Monday, 14 May 2012

i feel it

where do i begin... i feel god's blessings despite the situation not being to my liking. i have to realize there is a bigger picture and it's the small things that require attention and appreciation. i am grateful, i have a loving husband who does all he can and more for me..., we just celebrated a year of marriage..., it's been about 3 years and we still feel like no time has passed..., we still manage to revel in the joy versus the downfalls surrounding us... it was difficult to swallow being solo, completely -- i opted to occupy and distract myself by going to the beach... where i was surrounded by families left and right. not exactly the distraction i had hoped for.. tried to just let it be. i thought back to what had led me to that point. i focused n the memories of the moments and pretty soon i forgot all about the unfortunate circumstances and the love and joy comforted me. it was overall a rough day to be so far apart from him, but we survived, shared love and laughter and did our best naturally.
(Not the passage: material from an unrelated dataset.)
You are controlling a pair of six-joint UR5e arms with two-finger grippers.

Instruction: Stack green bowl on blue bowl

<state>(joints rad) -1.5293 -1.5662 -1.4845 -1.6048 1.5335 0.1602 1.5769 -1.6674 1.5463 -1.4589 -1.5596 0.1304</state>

we are being tested in our faith, outlook and patience -- obviously it's a course we have to face through together for some reason. better to embrace it all then fight it. so.. me being here is an attempt to embrace it, doing something i choose to do with people i choose to be around. i am the author of my dreams -- i cannot be mad at anybody or blame anyone but myself. when i can swallow that i can move forward positively and without hesitation. i'm the only one standing in my way. it could be because i'm slightly scared underneath it all or that i need time to really get my ducks in line... a lot of that sounds about right and could fit the bill. i'm trying to be here, present now, paying attention to the signs along the way. my goal is to actively release the unnecessary stress, worry and anxiety. if i mess up, well i mess up, better i do it for the right and true reasons for it will make the comeback that much sweeter. this i pray.